* **Exercise objective**: In the data that follows, count each line holding the string "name"; answer with the number only.

======

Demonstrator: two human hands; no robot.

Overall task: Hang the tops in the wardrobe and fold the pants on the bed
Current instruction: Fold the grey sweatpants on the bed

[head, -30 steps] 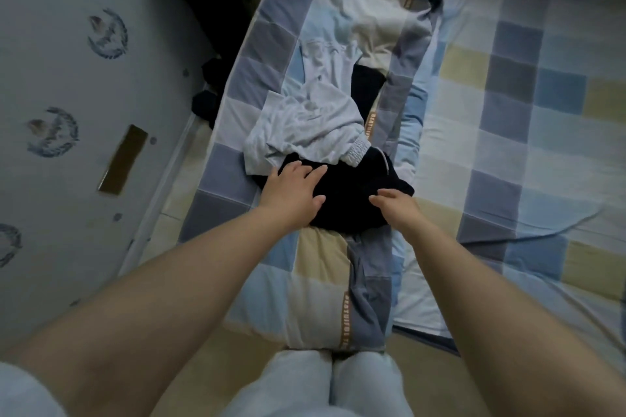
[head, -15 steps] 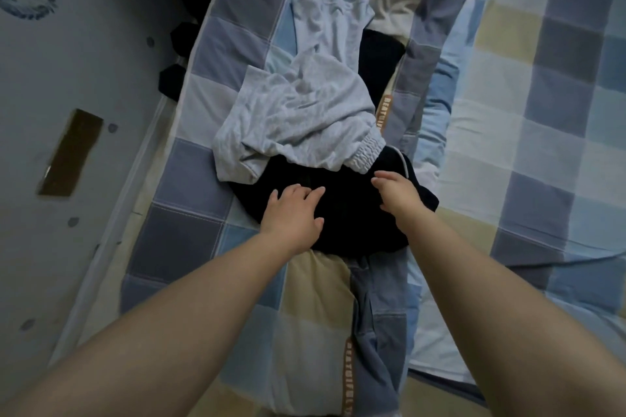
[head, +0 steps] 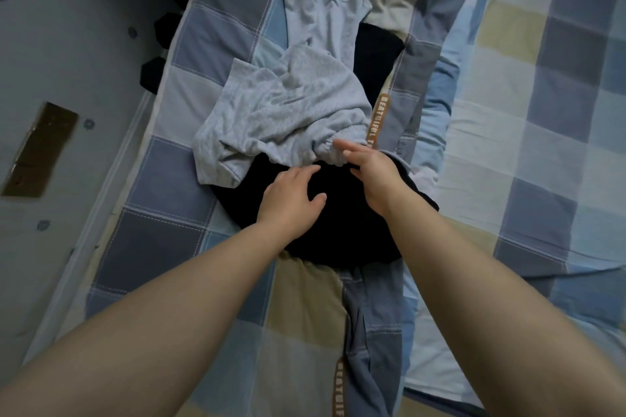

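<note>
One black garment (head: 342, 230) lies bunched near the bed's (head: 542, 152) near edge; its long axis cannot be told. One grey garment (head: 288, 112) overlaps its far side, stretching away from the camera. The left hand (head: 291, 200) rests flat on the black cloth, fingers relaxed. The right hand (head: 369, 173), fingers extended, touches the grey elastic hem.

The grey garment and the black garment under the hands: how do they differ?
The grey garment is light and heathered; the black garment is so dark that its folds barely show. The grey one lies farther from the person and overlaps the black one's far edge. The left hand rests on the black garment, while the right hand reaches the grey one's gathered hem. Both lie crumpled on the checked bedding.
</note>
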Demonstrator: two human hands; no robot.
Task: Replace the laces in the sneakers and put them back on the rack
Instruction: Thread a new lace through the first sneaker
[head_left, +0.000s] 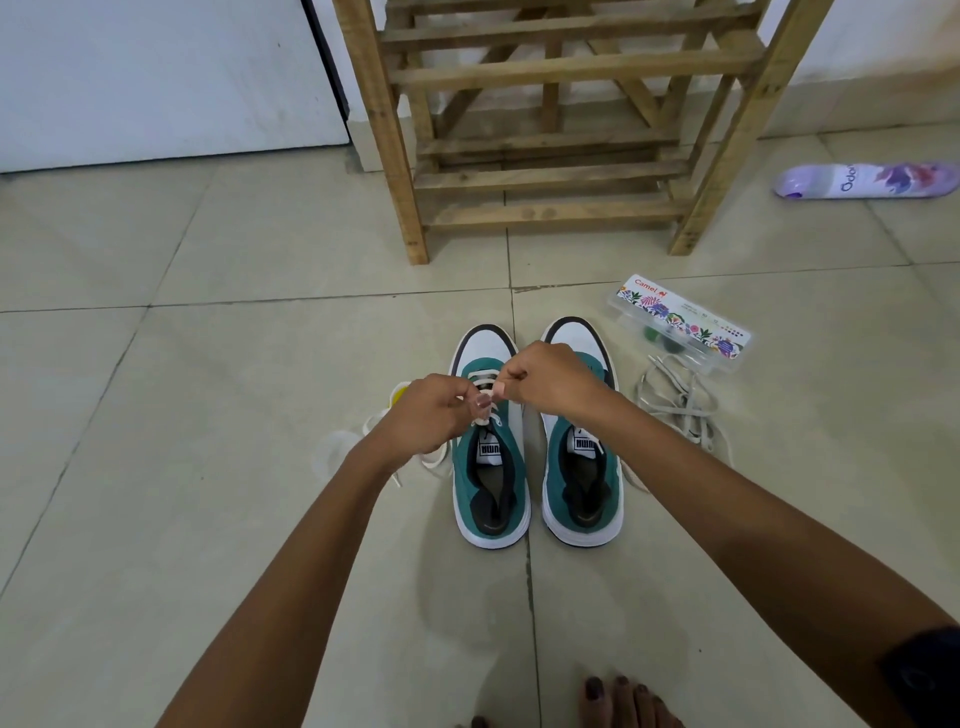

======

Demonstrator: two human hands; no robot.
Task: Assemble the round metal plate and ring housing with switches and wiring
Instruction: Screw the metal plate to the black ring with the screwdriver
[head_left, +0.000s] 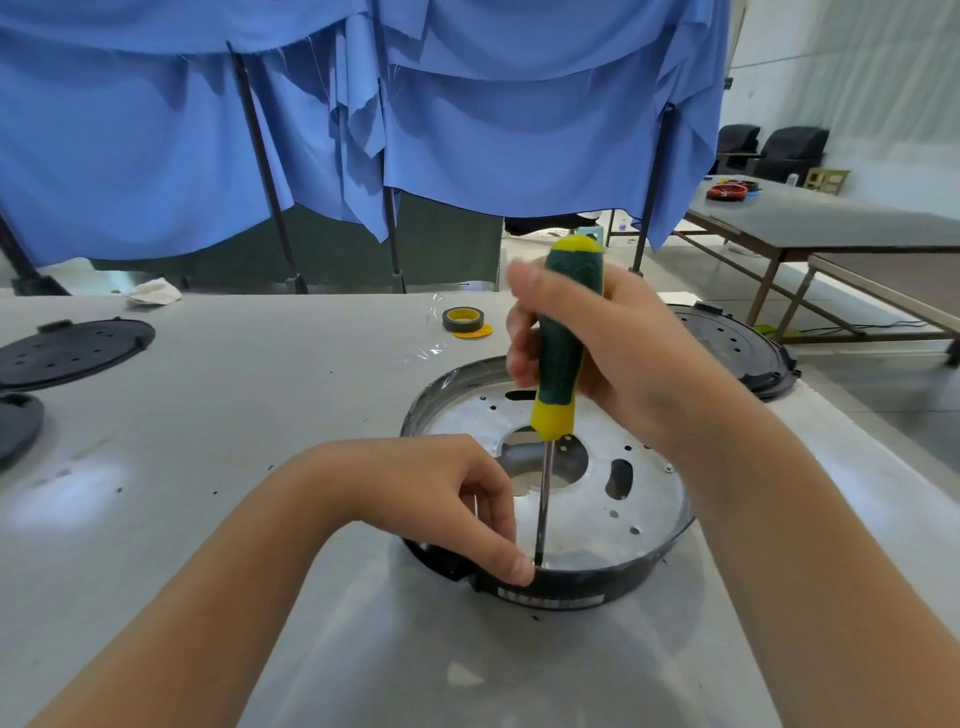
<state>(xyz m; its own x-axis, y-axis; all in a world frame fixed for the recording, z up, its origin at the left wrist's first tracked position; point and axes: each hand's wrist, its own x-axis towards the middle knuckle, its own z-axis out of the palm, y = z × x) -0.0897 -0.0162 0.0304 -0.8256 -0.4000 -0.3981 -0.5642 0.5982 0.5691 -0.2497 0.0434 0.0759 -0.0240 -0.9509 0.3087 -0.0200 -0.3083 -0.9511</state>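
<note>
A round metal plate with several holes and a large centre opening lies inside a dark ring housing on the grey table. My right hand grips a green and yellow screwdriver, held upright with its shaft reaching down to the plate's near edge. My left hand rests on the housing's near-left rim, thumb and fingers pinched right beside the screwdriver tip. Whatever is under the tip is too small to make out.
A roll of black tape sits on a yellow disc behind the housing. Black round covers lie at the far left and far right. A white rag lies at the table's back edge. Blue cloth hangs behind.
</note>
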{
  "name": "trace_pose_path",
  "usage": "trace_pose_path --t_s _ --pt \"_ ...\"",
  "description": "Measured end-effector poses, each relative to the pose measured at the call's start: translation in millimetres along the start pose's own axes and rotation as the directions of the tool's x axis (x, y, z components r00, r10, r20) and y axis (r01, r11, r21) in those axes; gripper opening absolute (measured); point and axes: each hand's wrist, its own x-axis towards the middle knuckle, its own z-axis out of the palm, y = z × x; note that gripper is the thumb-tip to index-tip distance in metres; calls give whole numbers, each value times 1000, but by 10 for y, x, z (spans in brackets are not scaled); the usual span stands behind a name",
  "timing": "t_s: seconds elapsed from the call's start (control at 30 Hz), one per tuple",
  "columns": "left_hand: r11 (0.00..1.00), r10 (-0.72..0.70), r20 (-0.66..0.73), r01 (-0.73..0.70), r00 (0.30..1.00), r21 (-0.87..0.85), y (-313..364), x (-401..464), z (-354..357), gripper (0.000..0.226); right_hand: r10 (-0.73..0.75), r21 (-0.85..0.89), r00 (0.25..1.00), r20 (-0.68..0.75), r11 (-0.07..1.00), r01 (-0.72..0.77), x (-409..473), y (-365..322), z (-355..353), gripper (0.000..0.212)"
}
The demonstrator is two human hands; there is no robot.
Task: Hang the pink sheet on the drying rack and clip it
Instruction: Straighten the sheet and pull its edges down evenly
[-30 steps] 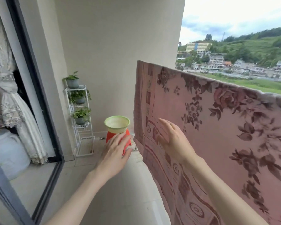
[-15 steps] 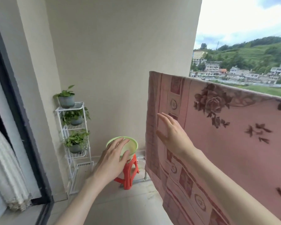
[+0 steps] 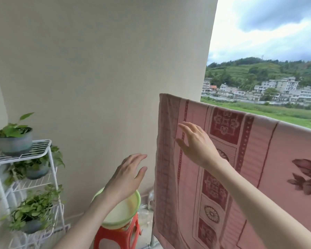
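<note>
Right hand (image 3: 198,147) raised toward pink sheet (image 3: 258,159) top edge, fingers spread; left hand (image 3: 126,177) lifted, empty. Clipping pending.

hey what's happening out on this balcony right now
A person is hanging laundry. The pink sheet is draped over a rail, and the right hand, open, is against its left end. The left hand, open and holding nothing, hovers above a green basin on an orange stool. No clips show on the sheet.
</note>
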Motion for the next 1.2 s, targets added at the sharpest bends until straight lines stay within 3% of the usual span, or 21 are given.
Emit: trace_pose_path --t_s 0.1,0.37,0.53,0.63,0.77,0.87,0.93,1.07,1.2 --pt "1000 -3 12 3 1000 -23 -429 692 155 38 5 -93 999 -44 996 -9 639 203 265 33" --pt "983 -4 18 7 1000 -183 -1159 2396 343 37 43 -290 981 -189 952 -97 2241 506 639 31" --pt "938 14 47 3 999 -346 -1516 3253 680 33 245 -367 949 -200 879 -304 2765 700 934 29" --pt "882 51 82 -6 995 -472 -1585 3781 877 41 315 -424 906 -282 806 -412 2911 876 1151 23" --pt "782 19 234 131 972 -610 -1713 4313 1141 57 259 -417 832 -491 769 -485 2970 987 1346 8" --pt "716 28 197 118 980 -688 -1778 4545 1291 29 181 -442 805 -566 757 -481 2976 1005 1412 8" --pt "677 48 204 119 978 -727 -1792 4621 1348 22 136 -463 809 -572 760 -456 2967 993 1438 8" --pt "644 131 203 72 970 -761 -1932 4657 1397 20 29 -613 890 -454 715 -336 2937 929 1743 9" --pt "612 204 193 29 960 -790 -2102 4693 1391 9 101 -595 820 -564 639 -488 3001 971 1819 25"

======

* **Problem solution**: 2